Orasını kimse geçmemiş kayıtlara. Dolayısıyla hayal edebilirim.
Şöyle olduğunu düşünüyorum. Hanzala, hurmalıktadır o gün. Dalıp gitmiş, yeni hurma fidanları dikmeye kaptırmıştır kendini. Bilal’in sesiyle dönmüştür hayata. Kafasını kaldırmış, mescide doğru bakmıştır. Yarısını toprağa yerleştirdiği hurma fidanının dikimini bitirip ikindiye yetişip yetişmeyeceğini hesap etmiştir. Bitirebileceğini düşünmüştür fidanı dikmeyi. Hızlanmıştır. Hurma fidanı küçük zorluklar çıkarmıştır. Nihayet Bilal ezanı yarıladığında alnının terini silmiş, hızlı adımlarla seğirtmiştir mescide. Hızlı adımlar giderek koşuya dönmüştür.
Tam mescide giden bir sokağın köşesini dönerken elinde bir tepsiyle yürüyen Cemile’yle karşılaşmış, ona çarpmamak için kendini sola atayım derken yuvarlanmıştır yere. Bir anlığına bakıp, kızın son 2-3 yıldır görmediği Cemile olduğunu anlamıştır.
Namazdan sonra takılmıştır Cemile kalbine.

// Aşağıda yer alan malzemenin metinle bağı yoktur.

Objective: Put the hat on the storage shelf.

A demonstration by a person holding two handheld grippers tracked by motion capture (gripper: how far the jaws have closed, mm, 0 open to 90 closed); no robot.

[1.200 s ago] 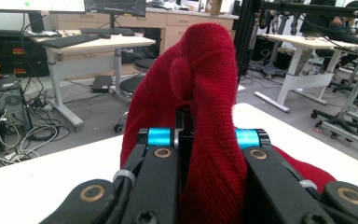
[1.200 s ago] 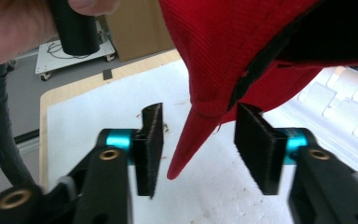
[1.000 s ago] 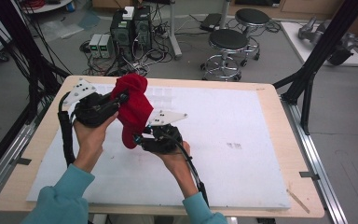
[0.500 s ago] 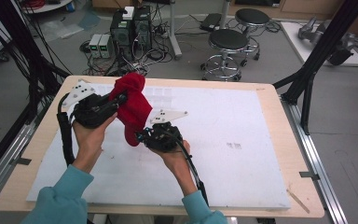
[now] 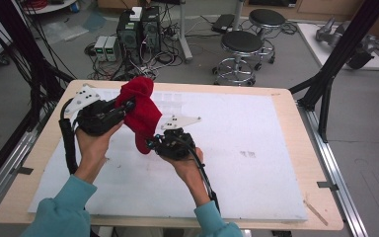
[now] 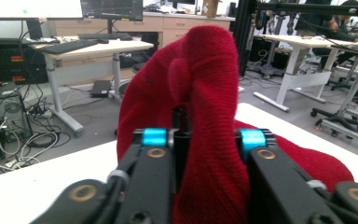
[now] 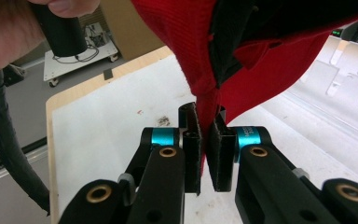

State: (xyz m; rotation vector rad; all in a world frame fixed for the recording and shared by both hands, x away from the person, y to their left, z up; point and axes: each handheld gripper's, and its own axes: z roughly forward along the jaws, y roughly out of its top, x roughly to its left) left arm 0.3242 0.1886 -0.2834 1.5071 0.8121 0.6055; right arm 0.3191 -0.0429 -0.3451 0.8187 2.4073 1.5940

Kalbi, orada, bir ikindi serinliğinde, usulca akan bir ırmak gibi öylece akıvermiştir.
Sonra “vay” deyip elini dizine vurmuştur. Çünkü Cemile’nin babasının İbn Selül olduğu yenice gelmiştir aklına. İbn Selül. Yani Medine’nin büyük münafığı. Sonra bir kez daha...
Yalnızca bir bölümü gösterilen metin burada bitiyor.